**Task item:** The lines to repeat are those below from the one containing "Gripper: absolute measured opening" down to the one containing "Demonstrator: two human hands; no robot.", both included; reproduce them exactly and nothing else.

**Data below:**
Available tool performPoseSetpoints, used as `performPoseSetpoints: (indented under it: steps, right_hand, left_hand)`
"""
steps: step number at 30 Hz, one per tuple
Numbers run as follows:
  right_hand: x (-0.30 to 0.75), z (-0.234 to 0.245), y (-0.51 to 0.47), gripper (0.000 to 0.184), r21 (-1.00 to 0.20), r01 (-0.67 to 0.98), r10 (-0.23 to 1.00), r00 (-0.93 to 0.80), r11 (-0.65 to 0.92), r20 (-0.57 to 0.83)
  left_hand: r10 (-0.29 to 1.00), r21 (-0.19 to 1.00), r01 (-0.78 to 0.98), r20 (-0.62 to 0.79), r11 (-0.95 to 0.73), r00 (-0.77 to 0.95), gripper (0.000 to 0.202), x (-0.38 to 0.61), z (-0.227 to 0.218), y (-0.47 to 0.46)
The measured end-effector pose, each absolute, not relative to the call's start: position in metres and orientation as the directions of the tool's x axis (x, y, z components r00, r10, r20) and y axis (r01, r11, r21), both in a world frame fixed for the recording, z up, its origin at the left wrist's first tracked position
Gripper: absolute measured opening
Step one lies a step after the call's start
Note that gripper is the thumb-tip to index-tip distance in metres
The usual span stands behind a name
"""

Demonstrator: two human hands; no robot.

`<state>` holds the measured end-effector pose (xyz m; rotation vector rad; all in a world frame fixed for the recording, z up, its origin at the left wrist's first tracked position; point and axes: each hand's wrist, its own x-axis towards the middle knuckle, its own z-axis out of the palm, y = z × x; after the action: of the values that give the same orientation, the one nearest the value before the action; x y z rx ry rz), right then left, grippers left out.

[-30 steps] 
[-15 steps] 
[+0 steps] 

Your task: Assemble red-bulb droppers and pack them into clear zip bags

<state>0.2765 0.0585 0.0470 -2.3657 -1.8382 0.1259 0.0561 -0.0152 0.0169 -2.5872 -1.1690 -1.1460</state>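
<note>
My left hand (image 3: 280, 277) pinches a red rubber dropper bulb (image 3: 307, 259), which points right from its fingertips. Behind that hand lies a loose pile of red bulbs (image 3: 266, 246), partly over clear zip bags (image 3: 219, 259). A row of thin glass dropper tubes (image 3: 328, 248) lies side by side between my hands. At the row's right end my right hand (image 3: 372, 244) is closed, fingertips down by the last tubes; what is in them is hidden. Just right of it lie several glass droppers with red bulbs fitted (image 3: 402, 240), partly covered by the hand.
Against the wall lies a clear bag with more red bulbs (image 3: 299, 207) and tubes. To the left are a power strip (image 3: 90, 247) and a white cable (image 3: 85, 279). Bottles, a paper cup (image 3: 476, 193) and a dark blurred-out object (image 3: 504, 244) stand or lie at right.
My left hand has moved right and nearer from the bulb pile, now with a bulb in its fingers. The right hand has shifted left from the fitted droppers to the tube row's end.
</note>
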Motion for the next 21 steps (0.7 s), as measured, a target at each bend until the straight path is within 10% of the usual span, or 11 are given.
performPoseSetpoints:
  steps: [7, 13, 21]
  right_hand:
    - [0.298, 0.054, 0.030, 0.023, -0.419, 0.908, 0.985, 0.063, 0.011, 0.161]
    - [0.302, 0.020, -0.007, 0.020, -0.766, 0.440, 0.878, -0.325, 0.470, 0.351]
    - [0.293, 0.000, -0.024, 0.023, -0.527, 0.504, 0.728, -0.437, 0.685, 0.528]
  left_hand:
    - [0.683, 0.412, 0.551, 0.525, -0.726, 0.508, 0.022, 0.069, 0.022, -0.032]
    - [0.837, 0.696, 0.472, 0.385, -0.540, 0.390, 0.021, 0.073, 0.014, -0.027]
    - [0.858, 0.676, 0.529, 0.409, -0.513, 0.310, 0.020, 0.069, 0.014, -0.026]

**Output for this exercise:**
Gripper: absolute measured opening
Step one lies a step after the call's start
Note that gripper is the thumb-tip to index-tip distance in metres
The usual span stands behind a name
"""

Demonstrator: two human hands; no robot.

The exercise is done, with nothing more to add.